## Directions
Please transcribe the listing below in full, exactly as written, leaving out its pictures.

## Dataset extract
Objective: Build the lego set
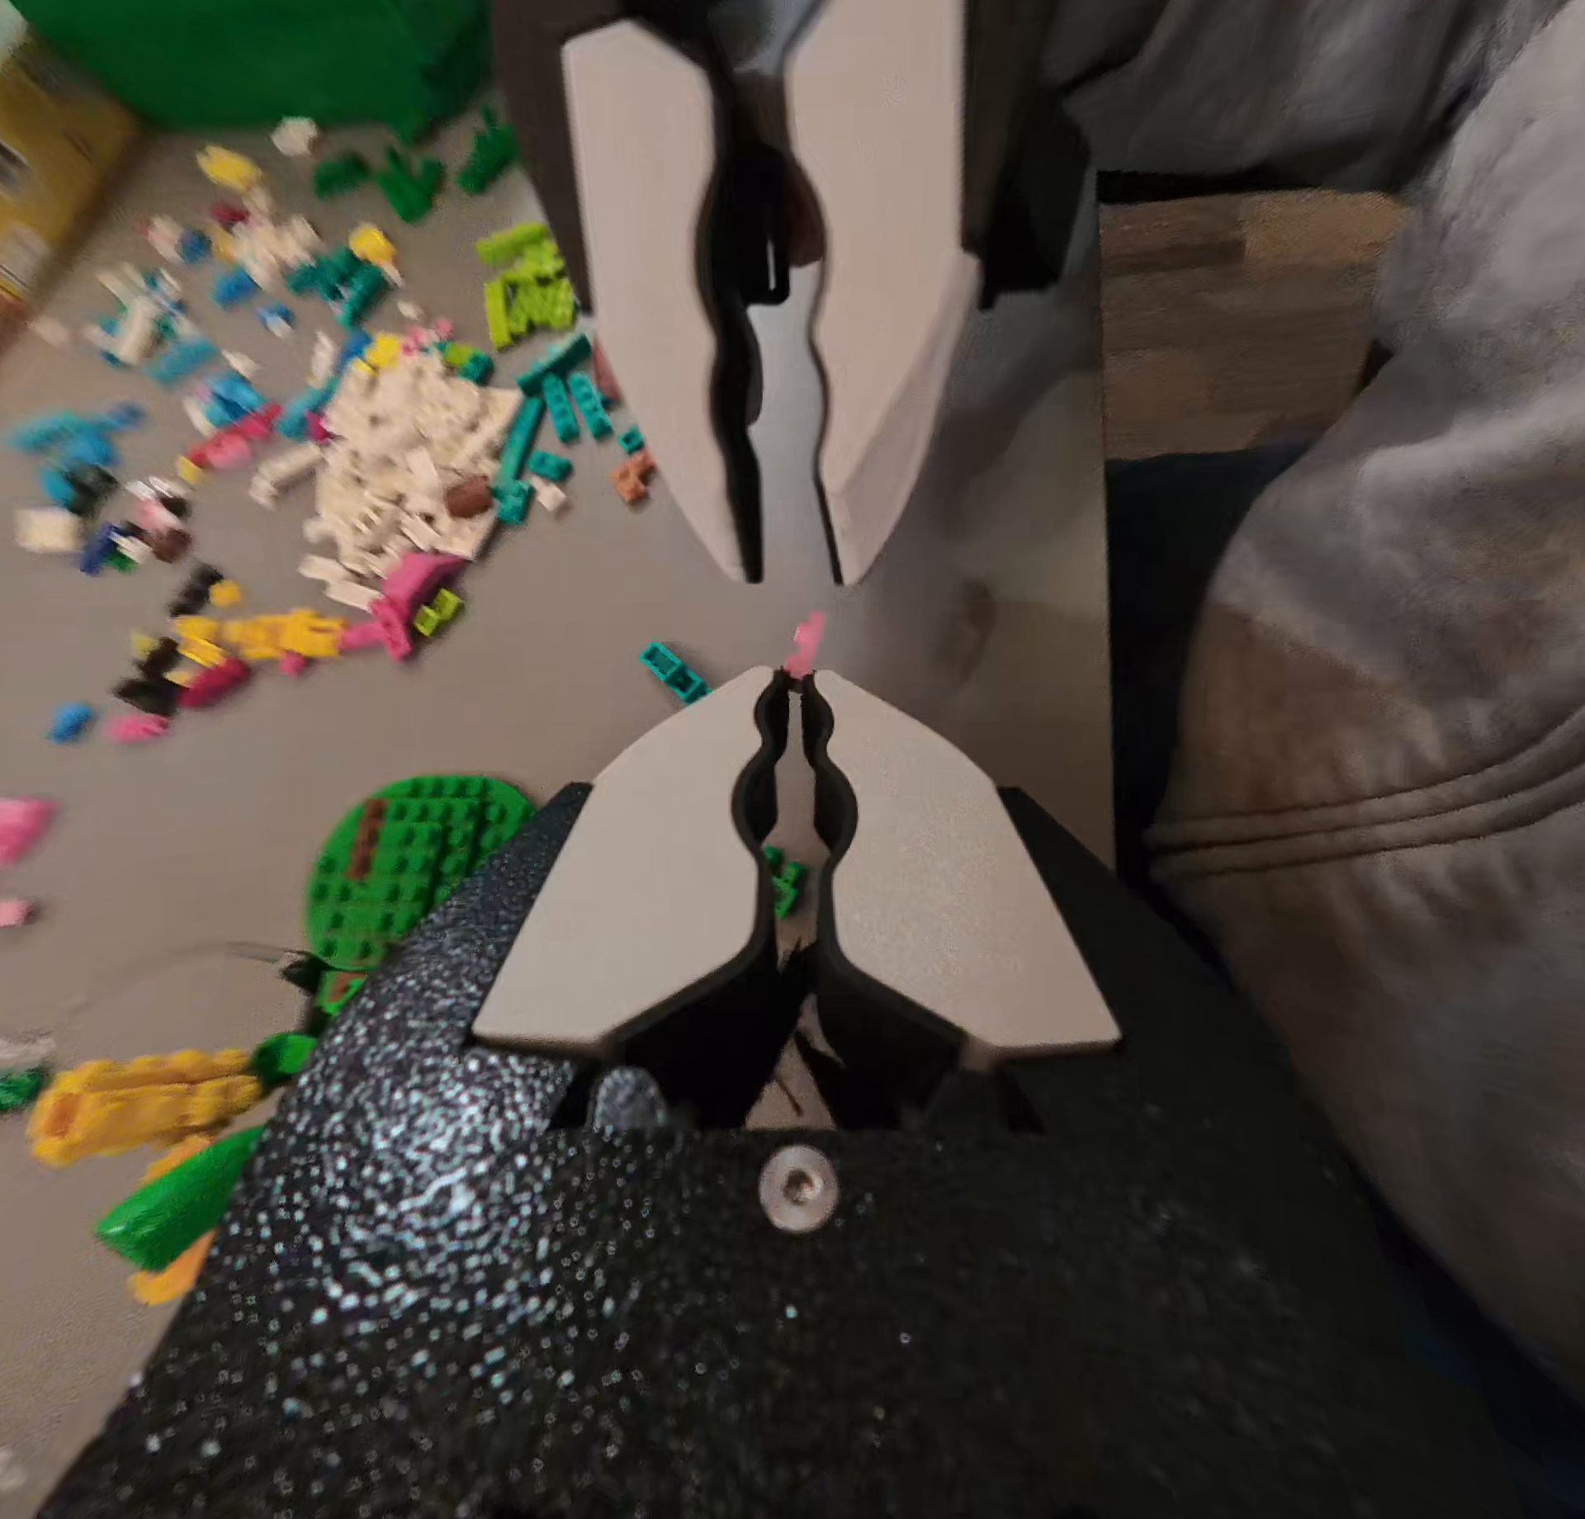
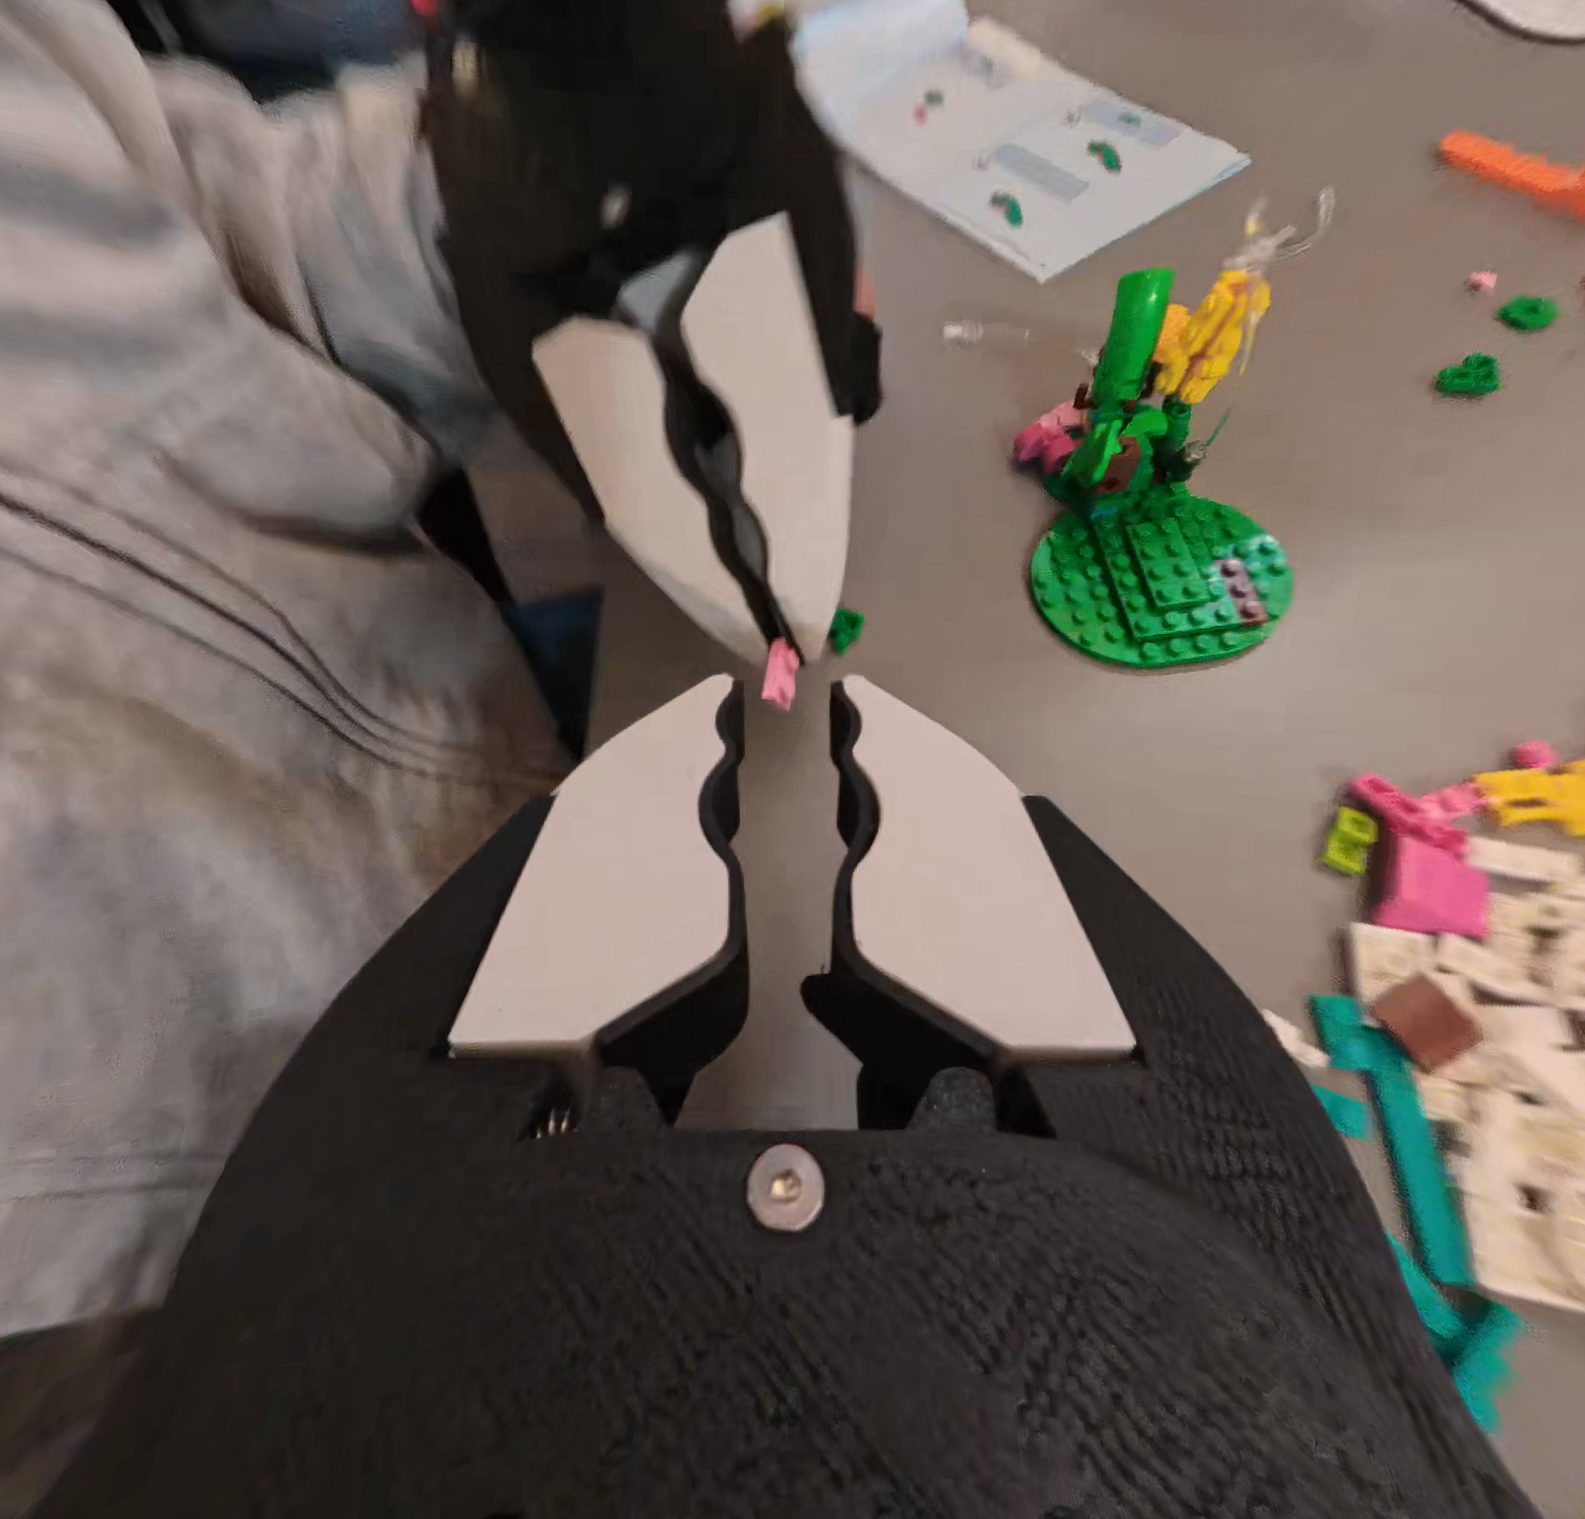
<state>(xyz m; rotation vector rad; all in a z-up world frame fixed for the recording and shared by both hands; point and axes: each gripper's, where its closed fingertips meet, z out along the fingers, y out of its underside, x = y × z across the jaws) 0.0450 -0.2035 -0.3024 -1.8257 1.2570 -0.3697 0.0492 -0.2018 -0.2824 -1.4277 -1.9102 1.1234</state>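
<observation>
Your left gripper [image 1: 798,682] has its jaws together on a small pink brick piece [image 1: 806,644], which pokes out past the fingertips toward 12 o'clock. In the right wrist view that same pink piece [image 2: 780,673] hangs from the tip of the left gripper [image 2: 785,650], which comes in from 11 o'clock.

Your right gripper [image 2: 785,689] has its jaws apart. The pink piece sits just at the mouth of the gap between the fingertips, and neither of the pads [image 2: 727,740] presses on it. In the left wrist view, the right gripper [image 1: 793,577] comes down from 12 o'clock, with its tips just short of the pink piece.

On the grey surface [image 2: 1115,792], at 2 o'clock from your right gripper, stands a round green studded base [image 2: 1162,590] with a green and yellow plant build [image 2: 1149,380] on it. A small green piece [image 2: 846,627] lies just beside the left gripper's tip. An open booklet [image 2: 1029,148] lies at 1 o'clock. At 3 o'clock a pile of loose bricks [image 2: 1458,920] in pink, white and teal spreads across the surface.

In the left wrist view a teal brick [image 1: 673,670] lies at 10 o'clock, just beside your left gripper. A grey sleeve [image 1: 1372,620] fills the 3 o'clock side.
</observation>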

## Solution below
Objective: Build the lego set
<state>(xyz m; rotation vector rad; all in a z-up world frame fixed for the recording and shared by both hands; point and axes: each gripper's, where its closed fingertips meet, z out along the fingers, y out of its underside, x = y × z across the jaws) 0.0450 -0.2035 -0.3024 -1.8257 1.2570 -0.3697 0.0492 -0.2018 -0.2824 -1.4277 -1.9102 1.1234</state>
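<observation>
Your left gripper [image 1: 798,682] has its jaws together on a small pink brick piece [image 1: 806,644], which pokes out past the fingertips toward 12 o'clock. In the right wrist view that same pink piece [image 2: 780,673] hangs from the tip of the left gripper [image 2: 785,650], which comes in from 11 o'clock.

Your right gripper [image 2: 785,689] has its jaws apart. The pink piece sits just at the mouth of the gap between the fingertips, and neither of the pads [image 2: 727,740] presses on it. In the left wrist view, the right gripper [image 1: 793,577] comes down from 12 o'clock, with its tips just short of the pink piece.

On the grey surface [image 2: 1115,792], at 2 o'clock from your right gripper, stands a round green studded base [image 2: 1162,590] with a green and yellow plant build [image 2: 1149,380] on it. A small green piece [image 2: 846,627] lies just beside the left gripper's tip. An open booklet [image 2: 1029,148] lies at 1 o'clock. At 3 o'clock a pile of loose bricks [image 2: 1458,920] in pink, white and teal spreads across the surface.

In the left wrist view a teal brick [image 1: 673,670] lies at 10 o'clock, just beside your left gripper. A grey sleeve [image 1: 1372,620] fills the 3 o'clock side.
</observation>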

Now the exercise is complete.